Com crianças mais novas, a orientação é buscar a psicoterapia em família, com participação de pais e filhos. Nesse momento, o terapeuta pode observar como é a interação dos adultos com os bebês e se há algum indício de que aqueles pais também estão adoecidos. Às vezes, como explica Lílian Lucas, a mãe pode estar deprimida e incapacitada, no momento, de compreender as verdadeiras necessidades do bebê, que responde apenas com um choro inconsolável. Nesse caso, ela também precisa de ajuda. Com crianças mais velhas, porém, já é possível cogitar uma sessão individual, com brincadeiras e atividades lúdicas.

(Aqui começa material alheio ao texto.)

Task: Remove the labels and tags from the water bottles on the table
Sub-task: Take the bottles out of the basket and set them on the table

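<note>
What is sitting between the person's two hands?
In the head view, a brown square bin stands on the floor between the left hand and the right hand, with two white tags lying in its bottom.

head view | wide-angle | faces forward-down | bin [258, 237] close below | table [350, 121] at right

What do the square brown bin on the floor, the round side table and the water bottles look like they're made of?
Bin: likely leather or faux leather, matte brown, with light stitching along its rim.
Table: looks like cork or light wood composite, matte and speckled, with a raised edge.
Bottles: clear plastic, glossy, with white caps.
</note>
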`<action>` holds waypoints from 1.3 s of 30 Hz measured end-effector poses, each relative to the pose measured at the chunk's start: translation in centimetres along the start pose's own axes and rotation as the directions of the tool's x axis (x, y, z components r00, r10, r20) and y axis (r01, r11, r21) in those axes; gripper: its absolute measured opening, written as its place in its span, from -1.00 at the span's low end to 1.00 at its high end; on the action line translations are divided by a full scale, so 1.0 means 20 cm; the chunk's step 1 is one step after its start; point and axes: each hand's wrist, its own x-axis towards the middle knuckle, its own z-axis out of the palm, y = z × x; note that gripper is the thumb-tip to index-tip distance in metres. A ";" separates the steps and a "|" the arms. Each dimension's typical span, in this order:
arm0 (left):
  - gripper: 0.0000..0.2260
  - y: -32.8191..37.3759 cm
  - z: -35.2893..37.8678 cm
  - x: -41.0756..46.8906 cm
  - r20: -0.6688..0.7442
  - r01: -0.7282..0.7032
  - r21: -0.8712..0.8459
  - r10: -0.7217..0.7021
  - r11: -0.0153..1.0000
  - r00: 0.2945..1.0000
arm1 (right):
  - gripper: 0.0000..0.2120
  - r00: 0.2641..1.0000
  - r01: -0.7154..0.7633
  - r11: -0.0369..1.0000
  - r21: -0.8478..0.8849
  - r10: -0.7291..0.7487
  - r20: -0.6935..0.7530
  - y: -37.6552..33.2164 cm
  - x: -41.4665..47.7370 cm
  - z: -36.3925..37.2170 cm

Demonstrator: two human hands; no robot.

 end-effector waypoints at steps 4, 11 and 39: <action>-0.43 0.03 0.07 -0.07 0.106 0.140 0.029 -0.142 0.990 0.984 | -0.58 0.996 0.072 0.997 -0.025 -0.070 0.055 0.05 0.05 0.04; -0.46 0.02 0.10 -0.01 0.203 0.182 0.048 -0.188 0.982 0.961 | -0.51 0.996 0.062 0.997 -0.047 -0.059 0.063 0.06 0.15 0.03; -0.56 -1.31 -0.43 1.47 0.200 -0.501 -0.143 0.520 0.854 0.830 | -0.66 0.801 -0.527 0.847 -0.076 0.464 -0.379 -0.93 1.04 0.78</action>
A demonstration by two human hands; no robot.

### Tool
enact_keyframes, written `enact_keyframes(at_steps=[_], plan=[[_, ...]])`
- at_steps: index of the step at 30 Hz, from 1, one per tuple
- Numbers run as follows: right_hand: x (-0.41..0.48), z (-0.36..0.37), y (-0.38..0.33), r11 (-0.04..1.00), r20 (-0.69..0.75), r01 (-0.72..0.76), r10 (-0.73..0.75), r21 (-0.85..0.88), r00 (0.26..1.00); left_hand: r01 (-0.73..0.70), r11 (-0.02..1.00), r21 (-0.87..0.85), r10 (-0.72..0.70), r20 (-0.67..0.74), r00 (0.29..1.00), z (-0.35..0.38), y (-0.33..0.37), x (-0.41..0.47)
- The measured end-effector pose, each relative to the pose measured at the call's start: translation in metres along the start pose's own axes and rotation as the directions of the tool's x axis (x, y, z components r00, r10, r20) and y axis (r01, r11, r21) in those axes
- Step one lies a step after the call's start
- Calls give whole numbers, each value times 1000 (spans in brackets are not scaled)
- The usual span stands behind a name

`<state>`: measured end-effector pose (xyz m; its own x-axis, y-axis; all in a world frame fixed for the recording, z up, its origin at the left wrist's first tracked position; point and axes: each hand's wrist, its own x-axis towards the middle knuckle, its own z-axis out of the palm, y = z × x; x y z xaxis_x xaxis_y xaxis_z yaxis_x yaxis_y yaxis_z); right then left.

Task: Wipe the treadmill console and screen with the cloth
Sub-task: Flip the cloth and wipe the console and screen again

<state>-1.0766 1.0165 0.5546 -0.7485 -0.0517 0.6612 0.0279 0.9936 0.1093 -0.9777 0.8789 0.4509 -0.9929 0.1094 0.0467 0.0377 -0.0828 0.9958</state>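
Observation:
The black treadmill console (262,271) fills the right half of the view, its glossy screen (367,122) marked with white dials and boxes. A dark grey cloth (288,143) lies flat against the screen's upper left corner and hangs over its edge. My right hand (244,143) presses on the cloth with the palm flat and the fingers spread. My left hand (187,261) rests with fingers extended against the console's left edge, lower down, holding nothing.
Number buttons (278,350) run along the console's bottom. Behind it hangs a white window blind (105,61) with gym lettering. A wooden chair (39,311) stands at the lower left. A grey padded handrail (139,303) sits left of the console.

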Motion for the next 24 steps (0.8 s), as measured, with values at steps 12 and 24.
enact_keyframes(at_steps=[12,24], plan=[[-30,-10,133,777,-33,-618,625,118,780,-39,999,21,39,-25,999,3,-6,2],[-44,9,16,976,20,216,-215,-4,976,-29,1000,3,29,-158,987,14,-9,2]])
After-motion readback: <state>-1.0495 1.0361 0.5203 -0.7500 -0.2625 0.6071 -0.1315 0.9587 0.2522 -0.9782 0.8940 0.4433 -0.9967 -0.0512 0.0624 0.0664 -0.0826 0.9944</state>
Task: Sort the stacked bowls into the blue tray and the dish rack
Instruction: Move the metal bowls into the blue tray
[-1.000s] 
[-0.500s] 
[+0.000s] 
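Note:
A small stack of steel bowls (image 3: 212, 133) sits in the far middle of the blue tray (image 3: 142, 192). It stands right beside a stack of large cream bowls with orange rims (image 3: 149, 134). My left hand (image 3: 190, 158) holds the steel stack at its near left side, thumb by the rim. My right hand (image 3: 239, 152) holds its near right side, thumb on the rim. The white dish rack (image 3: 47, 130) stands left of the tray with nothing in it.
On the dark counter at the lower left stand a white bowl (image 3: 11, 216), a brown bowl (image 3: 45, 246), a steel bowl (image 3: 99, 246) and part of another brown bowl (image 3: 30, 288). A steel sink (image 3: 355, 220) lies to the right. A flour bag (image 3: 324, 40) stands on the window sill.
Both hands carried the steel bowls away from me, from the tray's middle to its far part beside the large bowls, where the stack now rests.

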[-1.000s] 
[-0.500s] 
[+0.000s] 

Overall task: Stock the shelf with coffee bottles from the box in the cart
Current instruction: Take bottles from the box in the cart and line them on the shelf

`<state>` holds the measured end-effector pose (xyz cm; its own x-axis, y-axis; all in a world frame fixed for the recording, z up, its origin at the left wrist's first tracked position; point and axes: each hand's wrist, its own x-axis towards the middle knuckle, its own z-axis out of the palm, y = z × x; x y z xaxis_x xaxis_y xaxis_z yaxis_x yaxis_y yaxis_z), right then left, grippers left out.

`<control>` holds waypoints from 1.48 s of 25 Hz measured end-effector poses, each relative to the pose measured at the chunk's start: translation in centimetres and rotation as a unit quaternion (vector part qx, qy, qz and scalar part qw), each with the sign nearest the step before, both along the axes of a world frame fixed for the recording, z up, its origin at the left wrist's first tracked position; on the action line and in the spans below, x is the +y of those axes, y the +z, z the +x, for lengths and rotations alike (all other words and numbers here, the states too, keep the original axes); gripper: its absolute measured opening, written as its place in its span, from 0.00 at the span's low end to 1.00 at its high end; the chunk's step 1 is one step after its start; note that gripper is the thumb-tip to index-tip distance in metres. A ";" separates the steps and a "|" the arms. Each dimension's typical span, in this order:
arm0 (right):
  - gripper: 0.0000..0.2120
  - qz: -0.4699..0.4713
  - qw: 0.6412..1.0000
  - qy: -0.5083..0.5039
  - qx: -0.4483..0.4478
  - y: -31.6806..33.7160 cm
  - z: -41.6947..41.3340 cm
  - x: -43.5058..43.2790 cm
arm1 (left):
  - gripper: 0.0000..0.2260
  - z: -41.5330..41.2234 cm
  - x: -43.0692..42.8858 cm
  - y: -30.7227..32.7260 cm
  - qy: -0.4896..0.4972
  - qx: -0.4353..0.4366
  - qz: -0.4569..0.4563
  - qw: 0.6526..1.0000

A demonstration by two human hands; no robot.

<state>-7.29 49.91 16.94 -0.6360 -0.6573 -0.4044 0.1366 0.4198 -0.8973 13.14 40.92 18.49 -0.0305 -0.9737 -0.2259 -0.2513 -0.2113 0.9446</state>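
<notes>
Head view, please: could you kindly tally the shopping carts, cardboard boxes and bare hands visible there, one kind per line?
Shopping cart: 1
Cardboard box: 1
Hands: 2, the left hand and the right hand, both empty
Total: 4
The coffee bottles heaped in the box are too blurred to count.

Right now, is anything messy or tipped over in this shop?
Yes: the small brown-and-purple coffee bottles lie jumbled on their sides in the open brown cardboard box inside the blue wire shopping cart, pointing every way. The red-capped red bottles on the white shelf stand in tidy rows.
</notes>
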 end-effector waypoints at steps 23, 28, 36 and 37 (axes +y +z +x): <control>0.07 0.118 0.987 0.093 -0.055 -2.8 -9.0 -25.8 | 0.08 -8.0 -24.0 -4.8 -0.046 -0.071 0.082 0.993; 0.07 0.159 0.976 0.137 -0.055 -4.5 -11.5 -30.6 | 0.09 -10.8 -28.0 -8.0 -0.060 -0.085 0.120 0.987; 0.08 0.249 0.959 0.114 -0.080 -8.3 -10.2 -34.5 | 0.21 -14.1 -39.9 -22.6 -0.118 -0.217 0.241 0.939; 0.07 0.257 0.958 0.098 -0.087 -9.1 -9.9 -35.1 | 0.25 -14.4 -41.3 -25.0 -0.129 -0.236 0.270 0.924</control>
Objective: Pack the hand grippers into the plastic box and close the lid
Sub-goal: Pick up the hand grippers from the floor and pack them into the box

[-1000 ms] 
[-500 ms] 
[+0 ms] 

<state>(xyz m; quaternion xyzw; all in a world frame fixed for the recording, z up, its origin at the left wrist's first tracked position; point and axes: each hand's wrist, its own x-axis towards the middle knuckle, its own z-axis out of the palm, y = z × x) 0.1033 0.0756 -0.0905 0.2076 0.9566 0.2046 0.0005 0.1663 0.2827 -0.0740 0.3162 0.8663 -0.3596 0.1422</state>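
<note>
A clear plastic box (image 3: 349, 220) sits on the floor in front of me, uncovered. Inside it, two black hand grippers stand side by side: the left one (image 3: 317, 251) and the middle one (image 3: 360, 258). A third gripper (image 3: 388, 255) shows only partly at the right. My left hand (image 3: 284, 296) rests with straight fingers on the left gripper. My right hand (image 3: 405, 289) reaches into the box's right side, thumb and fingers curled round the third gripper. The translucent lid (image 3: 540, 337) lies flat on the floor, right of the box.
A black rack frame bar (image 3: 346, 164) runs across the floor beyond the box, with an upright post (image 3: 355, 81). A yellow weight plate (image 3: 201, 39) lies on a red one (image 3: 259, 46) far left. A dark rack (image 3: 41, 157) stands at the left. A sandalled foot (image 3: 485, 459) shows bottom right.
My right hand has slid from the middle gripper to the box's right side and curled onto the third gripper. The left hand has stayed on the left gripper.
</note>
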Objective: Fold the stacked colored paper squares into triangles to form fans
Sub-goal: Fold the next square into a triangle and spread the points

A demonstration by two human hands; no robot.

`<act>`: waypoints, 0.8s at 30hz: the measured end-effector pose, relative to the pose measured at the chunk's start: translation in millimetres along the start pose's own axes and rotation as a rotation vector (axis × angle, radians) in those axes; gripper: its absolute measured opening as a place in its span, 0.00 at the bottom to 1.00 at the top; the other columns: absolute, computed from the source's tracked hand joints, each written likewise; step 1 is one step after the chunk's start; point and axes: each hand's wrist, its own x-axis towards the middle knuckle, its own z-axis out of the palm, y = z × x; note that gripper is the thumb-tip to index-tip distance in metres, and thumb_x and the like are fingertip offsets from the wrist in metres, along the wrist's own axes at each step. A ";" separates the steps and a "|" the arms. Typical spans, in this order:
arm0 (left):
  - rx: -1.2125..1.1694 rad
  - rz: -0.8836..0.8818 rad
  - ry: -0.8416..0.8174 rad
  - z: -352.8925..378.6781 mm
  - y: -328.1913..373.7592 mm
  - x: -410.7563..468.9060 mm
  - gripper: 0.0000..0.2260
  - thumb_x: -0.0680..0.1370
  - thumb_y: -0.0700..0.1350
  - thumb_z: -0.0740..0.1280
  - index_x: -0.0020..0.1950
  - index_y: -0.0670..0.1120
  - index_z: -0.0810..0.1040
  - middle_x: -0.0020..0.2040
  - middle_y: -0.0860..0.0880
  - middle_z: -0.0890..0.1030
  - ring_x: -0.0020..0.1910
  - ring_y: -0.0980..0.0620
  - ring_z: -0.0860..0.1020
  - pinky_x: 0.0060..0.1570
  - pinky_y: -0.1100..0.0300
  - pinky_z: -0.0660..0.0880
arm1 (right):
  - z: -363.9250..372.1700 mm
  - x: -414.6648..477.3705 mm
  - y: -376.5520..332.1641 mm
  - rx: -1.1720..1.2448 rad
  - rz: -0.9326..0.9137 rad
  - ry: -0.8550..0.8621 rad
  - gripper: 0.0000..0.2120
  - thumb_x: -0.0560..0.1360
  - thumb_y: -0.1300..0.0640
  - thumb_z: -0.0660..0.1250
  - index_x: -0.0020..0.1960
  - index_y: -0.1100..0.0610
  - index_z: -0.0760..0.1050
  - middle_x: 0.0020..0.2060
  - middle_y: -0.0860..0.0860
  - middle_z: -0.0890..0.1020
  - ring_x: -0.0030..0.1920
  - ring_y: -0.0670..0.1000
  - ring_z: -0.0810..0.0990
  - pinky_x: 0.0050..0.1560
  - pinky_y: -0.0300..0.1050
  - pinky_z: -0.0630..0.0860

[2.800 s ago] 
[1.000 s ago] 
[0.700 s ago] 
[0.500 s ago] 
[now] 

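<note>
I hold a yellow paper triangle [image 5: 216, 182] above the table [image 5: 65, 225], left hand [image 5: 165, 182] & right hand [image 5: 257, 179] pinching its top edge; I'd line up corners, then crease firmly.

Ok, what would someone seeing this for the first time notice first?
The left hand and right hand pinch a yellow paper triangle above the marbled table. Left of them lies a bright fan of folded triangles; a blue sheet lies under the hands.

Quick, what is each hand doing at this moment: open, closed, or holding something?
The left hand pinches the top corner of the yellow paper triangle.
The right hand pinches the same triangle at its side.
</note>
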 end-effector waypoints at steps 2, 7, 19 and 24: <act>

Angústia não é “coisa da cabeça”
Dar nome e sobrenome aos transtornos mentais não reforça o problema, muito pelo contrário. Quando sintomas como esses aparecem tão precocemente, as chances do quadro ser mais grave na fase adulta são ainda maiores. As perdas dessa criança, também. “Ainda existe muito preconceito em relação ao diagnóstico de doenças mentais, ainda mais em bebês e crianças. Como não são sintomas visíveis, como feridas externas, os pais e adultos tendem a achar que é tudo invenção da cabeça dos filhos, algo sem importância”, afirma Lilian Lucas.
Também é importante lembrar que irmãos, mais velhos ou mais novos do que a criança com ansiedade ou depressão, podem ser afetados pelo “meio adoecido”. A recuperação, porém, é plenamente possível, com ou sem intervenção de medicamentos próprios para o transtorno em questão. Eles só são indicados em casos realmente mais graves, quando a integridade física da criança está em risco. O mais importante, nessa altura, é afastar a ideia de que o diagnóstico é definitivo, algo que tem raiz no puro e simples preconceito.
Recaídas não são impossíveis, claro, mas existe cura para ansiedade e depressão. “Quanto mais cedo a criança receber tratamento, melhor é o prognóstico. A perspectiva é sempre melhor. Se você não trata, os sintomas se toram crônicos. Até o desenvolvimento físico da criança é comprometido, por que existe um transtorno por trás. Mas ela pode sarar”, garante Mário Louzã.